■ **EXERCISE DIRECTIONS**
All lines from the one containing "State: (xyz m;" through the end of the data below must be reproduced exactly, and no others.

*** DATASET EXCERPT

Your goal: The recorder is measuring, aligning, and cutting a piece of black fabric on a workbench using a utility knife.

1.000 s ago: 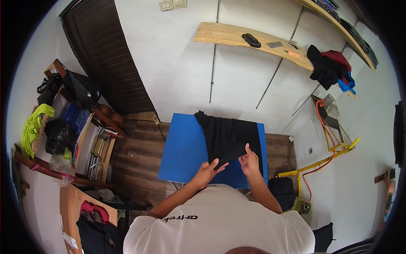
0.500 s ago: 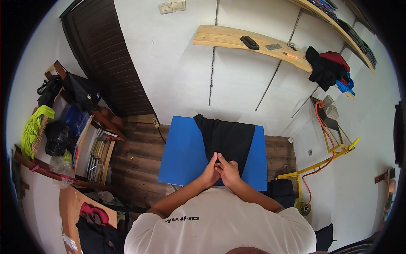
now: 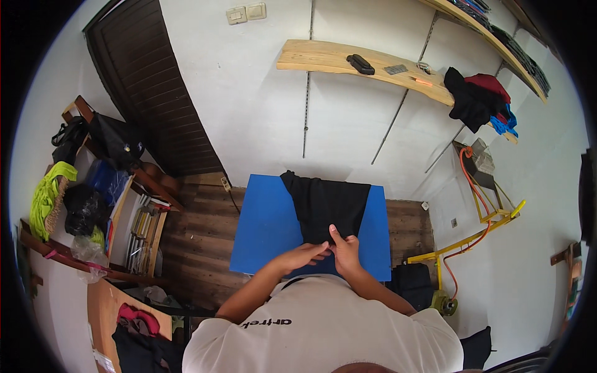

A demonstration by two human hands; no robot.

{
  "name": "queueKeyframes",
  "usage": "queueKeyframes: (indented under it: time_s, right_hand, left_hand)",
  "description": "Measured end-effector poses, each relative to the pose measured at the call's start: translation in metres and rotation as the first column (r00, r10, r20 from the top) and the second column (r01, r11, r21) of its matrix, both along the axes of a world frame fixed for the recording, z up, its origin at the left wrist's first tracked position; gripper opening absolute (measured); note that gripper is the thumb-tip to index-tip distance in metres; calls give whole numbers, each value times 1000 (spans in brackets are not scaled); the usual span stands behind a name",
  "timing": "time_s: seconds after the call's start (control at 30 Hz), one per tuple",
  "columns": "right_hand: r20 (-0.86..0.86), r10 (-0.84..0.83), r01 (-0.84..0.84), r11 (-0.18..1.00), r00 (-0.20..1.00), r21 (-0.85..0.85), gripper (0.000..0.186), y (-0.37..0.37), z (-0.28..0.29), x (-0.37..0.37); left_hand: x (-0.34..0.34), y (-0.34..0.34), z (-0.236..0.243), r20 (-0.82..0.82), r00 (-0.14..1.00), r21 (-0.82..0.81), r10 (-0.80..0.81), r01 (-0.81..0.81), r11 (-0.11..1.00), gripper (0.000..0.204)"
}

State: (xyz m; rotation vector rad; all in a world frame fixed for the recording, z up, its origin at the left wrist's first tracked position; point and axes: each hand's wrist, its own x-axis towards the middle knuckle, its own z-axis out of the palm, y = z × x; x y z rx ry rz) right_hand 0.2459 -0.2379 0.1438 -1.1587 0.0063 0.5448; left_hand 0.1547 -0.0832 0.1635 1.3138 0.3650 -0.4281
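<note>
A black cloth garment (image 3: 328, 205) lies spread over the blue table (image 3: 264, 214), its far edge hanging near the table's back. At the garment's near edge my two hands meet. My left hand (image 3: 301, 256) points to the right with its fingers stretched, their tips close to the other hand. My right hand (image 3: 346, 253) has its thumb raised and its fingers curled inward; whatever they pinch is hidden or too small to make out.
A wooden shelf (image 3: 367, 65) on the back wall carries a black case and piled clothes (image 3: 479, 99). Left stands a rack (image 3: 146, 239) with bags and fabric. A yellow metal frame (image 3: 476, 239) with an orange hose is at the right. A dark door (image 3: 149, 87) is back left.
My fingertips were pressed together; now the hands have parted slightly, the left dropping and turning flatter. The garment's near end no longer shows below my hands.
</note>
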Motion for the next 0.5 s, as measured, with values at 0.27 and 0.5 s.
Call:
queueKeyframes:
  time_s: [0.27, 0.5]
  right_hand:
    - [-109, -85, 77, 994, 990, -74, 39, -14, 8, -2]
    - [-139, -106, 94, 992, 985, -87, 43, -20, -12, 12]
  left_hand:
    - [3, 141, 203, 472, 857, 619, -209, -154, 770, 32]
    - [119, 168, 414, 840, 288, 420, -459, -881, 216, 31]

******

■ **OUTPUT OF THE TASK**
State: (xyz m; rotation vector rad; all in a world frame fixed for the recording, z up, its origin at the left wrist's first tracked position; point and axes: each hand's wrist, its own x-axis towards the middle knuckle, its own z-axis out of the palm, y = z × x; x y z rx ry rz) right_hand 0.2459 -0.2379 0.1438 -1.1587 0.0063 0.5448; left_hand 0.1547 -0.0832 0.1635 1.3138 0.3650 -0.4281
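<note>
A black cloth garment (image 3: 328, 205) lies spread over the blue table (image 3: 264, 214), its far edge hanging near the table's back. At the garment's near edge my two hands meet. My left hand (image 3: 301, 256) points to the right with its fingers stretched, their tips close to the other hand. My right hand (image 3: 346, 253) has its thumb raised and its fingers curled inward; whatever they pinch is hidden or too small to make out.
A wooden shelf (image 3: 367, 65) on the back wall carries a black case and piled clothes (image 3: 479, 99). Left stands a rack (image 3: 146, 239) with bags and fabric. A yellow metal frame (image 3: 476, 239) with an orange hose is at the right. A dark door (image 3: 149, 87) is back left.
My fingertips were pressed together; now the hands have parted slightly, the left dropping and turning flatter. The garment's near end no longer shows below my hands.
</note>
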Motion for the next 0.5 s, as measured, with values at 0.27 and 0.5 s.
Call:
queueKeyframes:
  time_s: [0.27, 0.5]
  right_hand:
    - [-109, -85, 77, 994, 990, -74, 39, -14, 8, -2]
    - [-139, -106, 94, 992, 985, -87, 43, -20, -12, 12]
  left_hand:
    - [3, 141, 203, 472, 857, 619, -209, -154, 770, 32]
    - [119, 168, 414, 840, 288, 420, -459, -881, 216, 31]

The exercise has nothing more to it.